Durant toutes ces années, mon erreur fondamentale fut que je demeurais dans la position du jeune enfant surpuissant : j’aurais voulu que ma mère se plie à mes volontés, qu’elle suive mes indications et qu’elle devienne exactement ce que j’avais envisagé pour elle, niant par là sa liberté propre, son autonomie, sa volonté de femme (Paradoxe pour moi qui me targuais de respecter les libertés, mais la famille n’est pas comme le reste de l’humanité). Elle avait choisi une voie qui n’était pas celle imaginée par moi pour elle, je jugeais cette voie une impasse, voire une forme de suicide, il me fallait l’accepter puisque je suis favorable à l’émancipation des individus et aux choix personnels. Des années me furent nécessaires pour accepter de voir cette femme s’enfermer alors que j’étais farouchement partisan de l’ouverture aux autres, du dialogue, de l’échange bienveillant. A défaut d’un amour inconditionnel (Ce qui était au-dessus de mes forces), je devais m’armer d’un point de vue rationnel pour accepter ce qui était inacceptable et tendre vers une situation où chacun de nous puisse vivre parallèlement et conformément à ses vœux. Cette attitude était la condition d’une bienveillance partielle envers celle envers qui j’avais trop de reproches.

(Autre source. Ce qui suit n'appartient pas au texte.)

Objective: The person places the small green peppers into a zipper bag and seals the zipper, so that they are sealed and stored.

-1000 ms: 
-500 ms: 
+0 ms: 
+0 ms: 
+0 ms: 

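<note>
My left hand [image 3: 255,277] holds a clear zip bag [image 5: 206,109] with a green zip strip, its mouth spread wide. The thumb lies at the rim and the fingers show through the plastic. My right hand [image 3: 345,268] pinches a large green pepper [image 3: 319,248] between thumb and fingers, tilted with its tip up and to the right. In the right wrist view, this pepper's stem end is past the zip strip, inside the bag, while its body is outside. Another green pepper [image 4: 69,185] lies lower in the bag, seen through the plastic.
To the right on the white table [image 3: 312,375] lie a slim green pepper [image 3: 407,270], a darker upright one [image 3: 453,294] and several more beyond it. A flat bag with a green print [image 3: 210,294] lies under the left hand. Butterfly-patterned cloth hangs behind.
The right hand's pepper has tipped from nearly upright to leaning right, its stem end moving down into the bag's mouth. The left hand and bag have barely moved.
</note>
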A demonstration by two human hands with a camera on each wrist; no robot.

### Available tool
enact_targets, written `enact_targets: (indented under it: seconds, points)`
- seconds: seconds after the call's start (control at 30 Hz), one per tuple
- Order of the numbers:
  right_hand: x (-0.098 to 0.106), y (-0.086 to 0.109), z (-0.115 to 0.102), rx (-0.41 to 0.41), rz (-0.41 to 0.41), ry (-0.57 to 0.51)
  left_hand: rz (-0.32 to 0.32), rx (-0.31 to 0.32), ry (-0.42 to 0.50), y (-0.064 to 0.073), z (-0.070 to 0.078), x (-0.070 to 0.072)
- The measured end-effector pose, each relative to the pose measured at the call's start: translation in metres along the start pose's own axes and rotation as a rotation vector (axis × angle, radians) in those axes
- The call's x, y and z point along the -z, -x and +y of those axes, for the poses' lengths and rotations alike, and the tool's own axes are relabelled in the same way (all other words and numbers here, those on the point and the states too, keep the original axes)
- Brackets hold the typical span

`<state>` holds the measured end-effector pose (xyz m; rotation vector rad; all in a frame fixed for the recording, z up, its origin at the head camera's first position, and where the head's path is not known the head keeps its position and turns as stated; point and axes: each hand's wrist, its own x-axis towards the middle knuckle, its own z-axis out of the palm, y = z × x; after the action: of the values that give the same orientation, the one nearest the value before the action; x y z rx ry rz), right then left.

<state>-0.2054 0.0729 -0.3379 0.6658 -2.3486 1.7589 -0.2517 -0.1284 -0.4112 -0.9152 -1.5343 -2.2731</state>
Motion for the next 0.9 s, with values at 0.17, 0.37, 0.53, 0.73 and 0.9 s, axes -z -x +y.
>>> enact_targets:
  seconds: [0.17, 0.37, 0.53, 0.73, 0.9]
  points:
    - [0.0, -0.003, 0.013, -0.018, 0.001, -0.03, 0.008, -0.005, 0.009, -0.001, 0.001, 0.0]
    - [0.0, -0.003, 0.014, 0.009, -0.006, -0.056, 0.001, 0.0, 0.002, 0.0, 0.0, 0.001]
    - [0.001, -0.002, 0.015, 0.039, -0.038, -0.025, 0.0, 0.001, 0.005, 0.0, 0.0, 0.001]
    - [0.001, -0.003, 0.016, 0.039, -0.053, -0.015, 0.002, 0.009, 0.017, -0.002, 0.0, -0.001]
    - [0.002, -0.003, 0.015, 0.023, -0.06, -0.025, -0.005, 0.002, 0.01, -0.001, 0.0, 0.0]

Décider pour les autres est une pente si naturelle que l’on en devient aveugle à la pression que l’on fait subir à ceux-là au nom des objectifs que l’on s’est fixés, fussent-ils aussi louables que possible. Ma mère avait envie et besoin de cette vie ramassé, étriquée, je devais l’accepter. A peine devais-je lui suggérer d’autres possibilités. Tout au plus m’était-il permis de repousser ses tentatives de contrôles sur moi. Nos relations devaient se limiter à ce respect mutuel. Et si elle m’agaçait par son incapacité à rester hors de ma bulle privée, elle devait également s’irriter de mes propres intrusions. Nous étions deux animaux perpétuellement en lutte. Le combat final n’eut jamais lieu. Les deux adversaires finirent par s’épuiser et observer une forme d’équilibre branlant dans leurs relations. Rien ne fut définitivement fixé. Tout finit par se passer comme le résultat de non-décisions qui débouchèrent sur cet état de fait. Cela n’était pas complètement satisfaisant et pourtant, nous en sommes restés là. Comme lorsqu’elle m’avait demandé un poème sur la mort, je n’ai pas su entamer le dialogue sincère, exhaustif, respectueux qui m’eut permis de comprendre parfaitement cette femme.